• Exercise requirements:
Copy exactly, please, each line of the data below until the line that contains "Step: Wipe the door" has been copied, beginning at the top.

• Data shown:
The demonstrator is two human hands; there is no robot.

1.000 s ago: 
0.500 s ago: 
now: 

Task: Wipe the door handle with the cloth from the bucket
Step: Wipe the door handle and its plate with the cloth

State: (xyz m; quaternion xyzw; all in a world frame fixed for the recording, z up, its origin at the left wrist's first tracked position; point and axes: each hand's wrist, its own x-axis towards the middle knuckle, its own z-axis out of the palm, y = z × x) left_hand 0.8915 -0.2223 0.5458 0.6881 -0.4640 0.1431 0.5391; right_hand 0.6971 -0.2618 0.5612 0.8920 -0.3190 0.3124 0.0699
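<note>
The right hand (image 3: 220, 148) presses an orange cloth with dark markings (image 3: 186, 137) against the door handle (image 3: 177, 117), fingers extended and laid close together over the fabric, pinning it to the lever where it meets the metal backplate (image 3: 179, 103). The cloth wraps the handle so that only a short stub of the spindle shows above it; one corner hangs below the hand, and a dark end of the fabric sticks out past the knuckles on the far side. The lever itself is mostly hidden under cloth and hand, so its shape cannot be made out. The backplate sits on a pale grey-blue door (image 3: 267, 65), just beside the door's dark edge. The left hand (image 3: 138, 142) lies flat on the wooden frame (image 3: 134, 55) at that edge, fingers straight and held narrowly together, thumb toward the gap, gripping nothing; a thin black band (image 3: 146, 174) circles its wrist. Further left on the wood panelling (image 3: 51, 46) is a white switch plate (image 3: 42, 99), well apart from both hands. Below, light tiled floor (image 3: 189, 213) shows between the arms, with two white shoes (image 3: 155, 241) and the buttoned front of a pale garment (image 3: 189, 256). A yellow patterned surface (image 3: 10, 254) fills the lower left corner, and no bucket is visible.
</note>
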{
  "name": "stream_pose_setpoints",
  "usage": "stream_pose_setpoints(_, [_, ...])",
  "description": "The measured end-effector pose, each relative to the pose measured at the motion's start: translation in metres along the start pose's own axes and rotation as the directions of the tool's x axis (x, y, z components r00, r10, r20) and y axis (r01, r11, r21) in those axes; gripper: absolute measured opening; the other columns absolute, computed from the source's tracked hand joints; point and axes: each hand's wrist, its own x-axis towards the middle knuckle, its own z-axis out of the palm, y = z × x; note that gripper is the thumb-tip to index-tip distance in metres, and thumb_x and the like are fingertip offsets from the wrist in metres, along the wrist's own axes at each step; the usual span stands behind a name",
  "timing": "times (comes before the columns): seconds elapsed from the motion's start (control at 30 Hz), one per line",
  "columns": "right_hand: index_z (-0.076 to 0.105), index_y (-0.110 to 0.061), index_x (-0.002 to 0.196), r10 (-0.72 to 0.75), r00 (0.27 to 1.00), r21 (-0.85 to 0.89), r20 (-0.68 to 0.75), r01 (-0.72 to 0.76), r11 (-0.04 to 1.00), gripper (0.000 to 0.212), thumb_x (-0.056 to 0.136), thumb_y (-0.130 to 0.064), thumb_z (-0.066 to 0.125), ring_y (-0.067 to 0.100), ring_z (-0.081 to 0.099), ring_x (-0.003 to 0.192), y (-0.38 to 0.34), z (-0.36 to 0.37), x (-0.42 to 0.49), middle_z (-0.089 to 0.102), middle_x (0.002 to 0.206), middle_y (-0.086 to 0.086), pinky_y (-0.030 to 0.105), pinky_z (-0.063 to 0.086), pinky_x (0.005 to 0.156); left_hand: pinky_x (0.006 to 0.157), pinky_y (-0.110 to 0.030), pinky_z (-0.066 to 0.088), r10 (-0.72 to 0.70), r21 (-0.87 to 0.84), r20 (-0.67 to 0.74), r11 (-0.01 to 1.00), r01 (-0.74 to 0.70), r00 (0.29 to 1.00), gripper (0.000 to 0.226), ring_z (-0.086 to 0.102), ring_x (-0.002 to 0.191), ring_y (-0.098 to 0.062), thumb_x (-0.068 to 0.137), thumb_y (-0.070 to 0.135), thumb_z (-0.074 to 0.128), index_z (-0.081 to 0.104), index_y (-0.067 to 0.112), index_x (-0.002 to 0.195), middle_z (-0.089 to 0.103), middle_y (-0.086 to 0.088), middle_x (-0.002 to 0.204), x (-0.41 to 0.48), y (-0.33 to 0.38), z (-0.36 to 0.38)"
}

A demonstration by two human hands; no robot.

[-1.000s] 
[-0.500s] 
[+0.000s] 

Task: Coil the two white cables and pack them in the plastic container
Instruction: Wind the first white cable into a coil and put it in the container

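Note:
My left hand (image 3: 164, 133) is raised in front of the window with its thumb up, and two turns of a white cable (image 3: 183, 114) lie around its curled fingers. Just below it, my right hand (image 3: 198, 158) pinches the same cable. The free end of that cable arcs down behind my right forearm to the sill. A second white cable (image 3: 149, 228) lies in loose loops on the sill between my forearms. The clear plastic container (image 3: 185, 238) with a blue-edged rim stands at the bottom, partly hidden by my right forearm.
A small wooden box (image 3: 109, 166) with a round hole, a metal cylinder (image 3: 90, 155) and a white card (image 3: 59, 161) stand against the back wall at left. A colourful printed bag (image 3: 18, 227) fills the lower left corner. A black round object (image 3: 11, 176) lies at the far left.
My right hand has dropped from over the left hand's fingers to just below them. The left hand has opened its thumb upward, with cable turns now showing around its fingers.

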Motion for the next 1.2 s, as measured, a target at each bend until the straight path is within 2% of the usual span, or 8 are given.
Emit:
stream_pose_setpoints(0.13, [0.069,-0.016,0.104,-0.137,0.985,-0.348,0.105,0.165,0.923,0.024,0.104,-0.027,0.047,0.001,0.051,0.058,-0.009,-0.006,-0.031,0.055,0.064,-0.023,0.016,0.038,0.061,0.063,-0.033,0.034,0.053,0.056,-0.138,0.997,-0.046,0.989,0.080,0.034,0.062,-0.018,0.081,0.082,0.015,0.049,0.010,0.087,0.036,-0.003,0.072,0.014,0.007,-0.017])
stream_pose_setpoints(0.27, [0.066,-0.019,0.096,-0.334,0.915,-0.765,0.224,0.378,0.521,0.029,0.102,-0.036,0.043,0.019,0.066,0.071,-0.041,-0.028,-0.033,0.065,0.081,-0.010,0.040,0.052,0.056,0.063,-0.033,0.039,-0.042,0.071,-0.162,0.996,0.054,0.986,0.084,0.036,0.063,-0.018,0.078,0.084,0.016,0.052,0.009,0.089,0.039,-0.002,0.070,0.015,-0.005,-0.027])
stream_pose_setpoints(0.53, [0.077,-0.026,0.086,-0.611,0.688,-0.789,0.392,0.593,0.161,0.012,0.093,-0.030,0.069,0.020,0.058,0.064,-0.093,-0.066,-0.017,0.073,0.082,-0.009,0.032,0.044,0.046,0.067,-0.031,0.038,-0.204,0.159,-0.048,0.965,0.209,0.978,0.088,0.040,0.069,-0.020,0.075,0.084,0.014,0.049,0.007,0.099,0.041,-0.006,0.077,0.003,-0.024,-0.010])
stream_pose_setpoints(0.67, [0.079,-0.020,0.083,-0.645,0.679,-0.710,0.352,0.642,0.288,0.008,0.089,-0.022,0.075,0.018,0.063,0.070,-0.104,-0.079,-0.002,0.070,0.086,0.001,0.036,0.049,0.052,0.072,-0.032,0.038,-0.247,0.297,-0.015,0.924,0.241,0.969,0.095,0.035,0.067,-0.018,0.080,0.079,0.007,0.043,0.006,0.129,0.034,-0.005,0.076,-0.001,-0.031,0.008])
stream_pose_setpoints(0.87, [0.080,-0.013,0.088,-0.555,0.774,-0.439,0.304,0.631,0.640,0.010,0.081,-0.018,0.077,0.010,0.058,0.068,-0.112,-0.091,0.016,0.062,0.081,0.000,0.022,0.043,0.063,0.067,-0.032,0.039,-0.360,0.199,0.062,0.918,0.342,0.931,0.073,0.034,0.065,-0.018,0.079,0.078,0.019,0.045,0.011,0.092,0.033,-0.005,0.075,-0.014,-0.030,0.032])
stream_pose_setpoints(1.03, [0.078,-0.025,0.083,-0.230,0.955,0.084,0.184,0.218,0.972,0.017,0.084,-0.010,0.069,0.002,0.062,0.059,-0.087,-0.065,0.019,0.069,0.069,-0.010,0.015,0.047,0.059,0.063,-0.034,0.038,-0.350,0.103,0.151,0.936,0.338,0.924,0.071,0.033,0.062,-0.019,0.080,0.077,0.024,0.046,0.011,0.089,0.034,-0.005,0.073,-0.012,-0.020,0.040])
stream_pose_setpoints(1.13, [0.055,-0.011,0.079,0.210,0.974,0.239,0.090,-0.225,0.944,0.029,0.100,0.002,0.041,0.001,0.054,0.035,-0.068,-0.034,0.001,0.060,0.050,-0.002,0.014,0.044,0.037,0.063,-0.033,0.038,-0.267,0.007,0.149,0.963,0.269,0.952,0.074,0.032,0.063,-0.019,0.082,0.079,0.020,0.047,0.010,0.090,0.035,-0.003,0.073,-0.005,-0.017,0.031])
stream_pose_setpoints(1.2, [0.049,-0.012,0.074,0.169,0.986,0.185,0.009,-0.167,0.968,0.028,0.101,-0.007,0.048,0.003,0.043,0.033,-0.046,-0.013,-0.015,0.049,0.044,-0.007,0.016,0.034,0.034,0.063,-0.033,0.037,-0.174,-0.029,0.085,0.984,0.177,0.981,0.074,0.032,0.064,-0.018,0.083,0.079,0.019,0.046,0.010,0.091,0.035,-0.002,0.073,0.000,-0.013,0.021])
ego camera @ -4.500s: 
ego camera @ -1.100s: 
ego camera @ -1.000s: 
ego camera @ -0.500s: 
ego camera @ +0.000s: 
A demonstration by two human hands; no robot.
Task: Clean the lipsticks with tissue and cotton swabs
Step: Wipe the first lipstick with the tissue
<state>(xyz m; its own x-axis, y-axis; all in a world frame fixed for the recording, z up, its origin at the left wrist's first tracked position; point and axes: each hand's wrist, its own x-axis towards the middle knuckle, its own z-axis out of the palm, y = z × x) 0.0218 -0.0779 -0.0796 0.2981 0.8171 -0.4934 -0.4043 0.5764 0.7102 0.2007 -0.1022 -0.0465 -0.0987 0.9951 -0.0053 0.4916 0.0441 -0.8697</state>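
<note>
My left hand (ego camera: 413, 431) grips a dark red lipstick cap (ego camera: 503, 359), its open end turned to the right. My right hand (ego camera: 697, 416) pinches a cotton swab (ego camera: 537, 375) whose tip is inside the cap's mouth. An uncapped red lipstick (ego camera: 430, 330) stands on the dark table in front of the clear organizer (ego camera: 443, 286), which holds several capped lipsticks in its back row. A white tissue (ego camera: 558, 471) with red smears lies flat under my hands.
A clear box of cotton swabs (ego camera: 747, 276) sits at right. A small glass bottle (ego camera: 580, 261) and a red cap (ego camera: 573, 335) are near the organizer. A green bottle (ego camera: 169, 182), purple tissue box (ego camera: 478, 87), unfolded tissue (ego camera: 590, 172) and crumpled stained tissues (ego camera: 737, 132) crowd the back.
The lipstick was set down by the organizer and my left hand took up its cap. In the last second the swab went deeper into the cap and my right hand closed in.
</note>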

• Exercise output:
The demonstrator is two human hands; there is no robot.

1.000 s ago: 
0.500 s ago: 
now: 

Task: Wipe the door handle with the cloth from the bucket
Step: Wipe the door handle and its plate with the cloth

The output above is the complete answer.